Parallel and Perpendicular Lines in Graphs of Linear Equations

A Linear equation is an equation in which the highest exponent of the variable present in the equation is one. When we draw the graph of the linear equation, it forms a straight line.

If any two lines in the plane are drawn, they are either parallel or intersecting.

How do you know if a line is parallel?

Two lines are parallel if their slopes are equal.

Hence the lines y = m₁x + c₁ and y = m₂x + c₂ are parallel if m₁ = m₂.

In fact, two parallel lines differ by a constant.

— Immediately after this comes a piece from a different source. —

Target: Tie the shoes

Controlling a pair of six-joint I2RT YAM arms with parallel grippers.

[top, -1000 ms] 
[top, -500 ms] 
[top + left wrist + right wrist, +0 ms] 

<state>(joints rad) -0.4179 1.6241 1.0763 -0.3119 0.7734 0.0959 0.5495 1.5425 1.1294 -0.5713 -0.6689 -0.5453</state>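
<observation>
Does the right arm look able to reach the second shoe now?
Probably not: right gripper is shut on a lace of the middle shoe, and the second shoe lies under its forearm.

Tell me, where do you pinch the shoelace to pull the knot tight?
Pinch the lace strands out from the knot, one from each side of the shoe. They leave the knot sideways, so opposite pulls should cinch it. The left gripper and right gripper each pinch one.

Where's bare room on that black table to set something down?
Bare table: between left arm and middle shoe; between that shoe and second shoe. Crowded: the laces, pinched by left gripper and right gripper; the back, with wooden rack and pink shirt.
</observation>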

Hence if the equation of line is y = mx + c, then, equation of a line parallel to it is y = mx + k, where k is a constant. To find the particular line, we require a unique value of k. For this additional condition is given.

Example 1: Write the equation of a line parallel to y = 7x + 10.

Using the above concept, the equation of a line parallel to above line is y = 7x + k, where k is any real number.

Example 2: Write the equation of a line parallel to y = 7x + 10 which passes from (1, 1).

The equation of a required line parallel to above line is y = 7x + k, where k is any real number.

Since the above line passes from (1, 1), hence it satisfies the required equation y = 7x + k.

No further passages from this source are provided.